As much as I enjoy the story, no doubt the game would be nothing without the "bang-bang" aspect of the game. "Halo 3" is everything "Halo 1" wanted to be, Bungie executives have repeated, and it certainly feels that way.
Nothing ventured in this game. There are just more enemies on screen, more guns, more vehicles and more maps. The artificial intelligence has gotten a lot more complicated, trying to handle up to 30 enemies on the screen at once.
But that won't matter to anyone reading this. You've already made up your mind as to whether you will buy the game. "Halo 3" isn't going to win any unconverted. It just makes us converted all the more happy.
It's all done with mathematical precision, with Bungie updating and reworking proven components from the previous two games, from the physics to the glorious music that seems to know when to kick in and fade out at key moments.
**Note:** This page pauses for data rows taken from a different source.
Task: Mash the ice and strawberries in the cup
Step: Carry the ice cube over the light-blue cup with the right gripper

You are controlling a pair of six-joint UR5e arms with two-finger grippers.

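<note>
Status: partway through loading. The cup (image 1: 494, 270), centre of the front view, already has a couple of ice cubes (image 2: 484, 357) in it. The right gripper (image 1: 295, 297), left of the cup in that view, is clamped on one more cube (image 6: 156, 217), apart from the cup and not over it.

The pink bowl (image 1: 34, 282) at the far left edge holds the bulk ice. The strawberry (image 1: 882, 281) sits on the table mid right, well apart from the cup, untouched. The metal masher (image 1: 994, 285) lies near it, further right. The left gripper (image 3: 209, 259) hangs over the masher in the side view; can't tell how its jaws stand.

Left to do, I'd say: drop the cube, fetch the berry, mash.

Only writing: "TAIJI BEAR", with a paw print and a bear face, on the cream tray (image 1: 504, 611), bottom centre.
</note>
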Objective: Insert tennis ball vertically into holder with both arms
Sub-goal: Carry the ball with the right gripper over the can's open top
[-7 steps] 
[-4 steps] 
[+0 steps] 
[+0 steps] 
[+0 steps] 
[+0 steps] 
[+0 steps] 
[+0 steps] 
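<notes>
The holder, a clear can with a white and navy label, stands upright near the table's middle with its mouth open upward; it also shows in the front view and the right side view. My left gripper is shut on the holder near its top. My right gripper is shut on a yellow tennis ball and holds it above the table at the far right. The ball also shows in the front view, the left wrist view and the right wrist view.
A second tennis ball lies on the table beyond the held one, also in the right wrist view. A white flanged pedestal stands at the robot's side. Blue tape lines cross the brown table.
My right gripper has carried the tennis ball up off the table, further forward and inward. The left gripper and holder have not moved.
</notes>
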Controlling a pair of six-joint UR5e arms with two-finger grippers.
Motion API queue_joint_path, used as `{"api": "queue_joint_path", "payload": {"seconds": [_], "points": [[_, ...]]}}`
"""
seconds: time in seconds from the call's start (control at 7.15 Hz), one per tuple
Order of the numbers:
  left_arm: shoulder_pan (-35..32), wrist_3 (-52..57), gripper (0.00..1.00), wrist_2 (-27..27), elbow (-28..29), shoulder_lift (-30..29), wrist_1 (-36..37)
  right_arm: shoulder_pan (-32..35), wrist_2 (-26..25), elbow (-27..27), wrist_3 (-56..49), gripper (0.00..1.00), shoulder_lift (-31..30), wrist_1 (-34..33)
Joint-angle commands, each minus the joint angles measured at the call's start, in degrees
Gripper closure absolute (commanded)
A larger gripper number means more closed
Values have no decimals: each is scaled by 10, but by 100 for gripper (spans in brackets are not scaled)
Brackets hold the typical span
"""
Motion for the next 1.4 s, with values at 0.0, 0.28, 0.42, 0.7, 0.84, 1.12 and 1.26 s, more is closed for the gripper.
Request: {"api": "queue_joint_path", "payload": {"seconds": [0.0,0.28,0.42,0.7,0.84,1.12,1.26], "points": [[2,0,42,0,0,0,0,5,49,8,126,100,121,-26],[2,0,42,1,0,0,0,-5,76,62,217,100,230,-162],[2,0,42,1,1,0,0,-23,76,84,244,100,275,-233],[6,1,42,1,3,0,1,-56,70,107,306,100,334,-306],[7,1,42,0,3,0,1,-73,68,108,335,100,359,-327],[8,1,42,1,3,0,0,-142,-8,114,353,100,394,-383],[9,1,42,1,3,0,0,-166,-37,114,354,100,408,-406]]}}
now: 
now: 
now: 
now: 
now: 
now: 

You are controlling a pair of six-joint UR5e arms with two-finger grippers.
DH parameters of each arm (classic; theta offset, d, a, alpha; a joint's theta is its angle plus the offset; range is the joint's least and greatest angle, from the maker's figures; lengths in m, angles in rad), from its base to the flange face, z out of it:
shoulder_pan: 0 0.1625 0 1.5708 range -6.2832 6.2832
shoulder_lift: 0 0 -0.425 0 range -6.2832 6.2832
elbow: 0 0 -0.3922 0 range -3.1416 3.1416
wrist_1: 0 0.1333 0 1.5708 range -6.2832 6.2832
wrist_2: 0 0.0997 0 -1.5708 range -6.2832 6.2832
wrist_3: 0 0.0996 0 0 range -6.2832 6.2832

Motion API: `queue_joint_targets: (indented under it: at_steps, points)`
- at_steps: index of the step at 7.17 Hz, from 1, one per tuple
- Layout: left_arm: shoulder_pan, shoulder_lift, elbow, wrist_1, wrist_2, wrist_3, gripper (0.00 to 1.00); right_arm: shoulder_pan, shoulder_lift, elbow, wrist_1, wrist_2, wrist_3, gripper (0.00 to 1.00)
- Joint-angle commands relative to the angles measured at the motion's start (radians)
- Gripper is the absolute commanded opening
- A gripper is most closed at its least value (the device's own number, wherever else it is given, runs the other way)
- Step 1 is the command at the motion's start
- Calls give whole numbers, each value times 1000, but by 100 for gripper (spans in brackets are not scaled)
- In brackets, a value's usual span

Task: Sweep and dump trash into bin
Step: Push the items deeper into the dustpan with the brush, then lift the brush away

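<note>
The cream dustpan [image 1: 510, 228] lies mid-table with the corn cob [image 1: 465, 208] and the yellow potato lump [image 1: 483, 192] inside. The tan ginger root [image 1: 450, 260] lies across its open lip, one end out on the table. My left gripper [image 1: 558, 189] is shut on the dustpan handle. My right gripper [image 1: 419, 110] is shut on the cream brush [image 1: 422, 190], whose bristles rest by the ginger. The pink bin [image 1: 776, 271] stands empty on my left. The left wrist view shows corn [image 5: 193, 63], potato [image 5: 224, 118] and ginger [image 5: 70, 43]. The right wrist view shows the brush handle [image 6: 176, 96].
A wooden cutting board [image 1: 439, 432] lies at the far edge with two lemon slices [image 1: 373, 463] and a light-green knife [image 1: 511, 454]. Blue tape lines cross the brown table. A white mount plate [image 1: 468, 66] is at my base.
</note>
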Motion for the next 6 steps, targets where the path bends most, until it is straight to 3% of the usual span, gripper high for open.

It's fun, broken down into algorithms.
The multiplayer aspect effortlessly moves the game from "solid" to "essential gaming." The Forge map editor will keep things interesting for years to come, while online cooperative play was as smooth as silk and added new dynamics to the story mode.
Online play is being logged and updated every 15 minutes on Bungie.net. According to Bungie, more than 1.4 million players were logged on to the game on Wednesday alone, with 4.7 million matches logged.
I might not be as good at math as those guys, but I can definitely say that that's huge.